Virgin America has been given the okay to fly by the DOT.

But, as anticipated, not without restrictions.

Those restrictions include:

“**Requiring that the disinterested directors on the Virgin America board (that is, U.S. citizens) separately approve of the appointment or replacement of the trustee of Virgin Group’s shareholdings.

**Amending the voting trust agreement to require that the Trustee vote its shares proportionally to the other shareholders as to any matter that, in the opinion of the U.S. investor directors, creates a conflict of interest between the interests of Virgin Group and that of U.S. shareholders.

**Modifying the Virgin Trademark License Agreement to remove certain geographic and operational restrictions on Virgin America and the requirement that it pay royalties to the Virgin Group should the applicant conduct operations independent of the Virgin name.

**Confirming that the current CEO has terminated employment with the applicant within 90 days of the certificate being issued and any follow-on consultancy within 180 days following termination of employment.

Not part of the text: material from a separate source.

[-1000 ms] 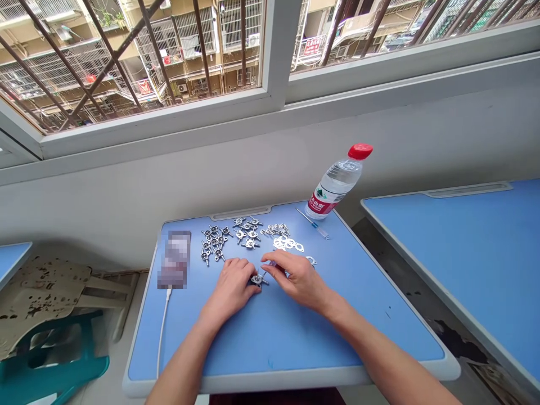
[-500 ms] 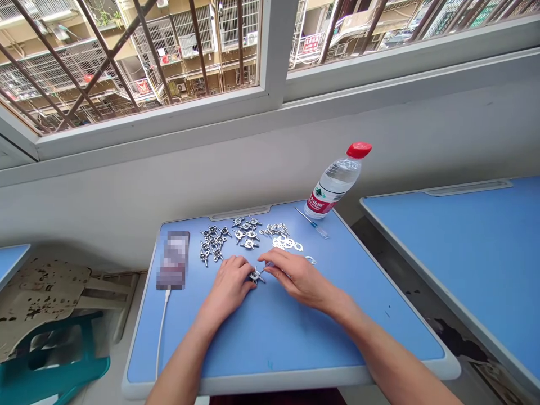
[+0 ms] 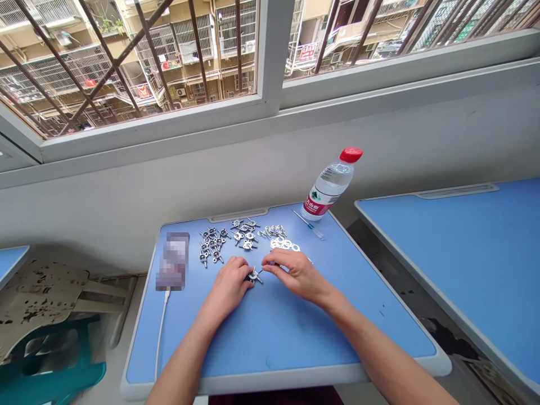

**Submitting copies of all executed and signed agreements prior to certification.

**Reporting to the Department in advance if any additional loans (or other debt funding) are to be provided to it from the Virgin Group.”



Whew. I’m kind of surprised that the DOT took the airline up on its “sacrificial offering” to fire Reid. I’m also not sure if Richard Branson is going to be too happy about the restrictions to be placed on the Virgin Trademark License Agreement.

Then again, I guess if I were Virgin, I’d probably go with the deal and work out any infractions or problems after the fact.

Though the decision is tentative, the DOT’s rulings in such matters have historically not been overturned. The DOT said “interested parties may file an objection to the proposed decision within 21 calendar days.”

It wasn’t immediately clear just how soon Virgin America would begin flying after the obligatory 21-day period has passed.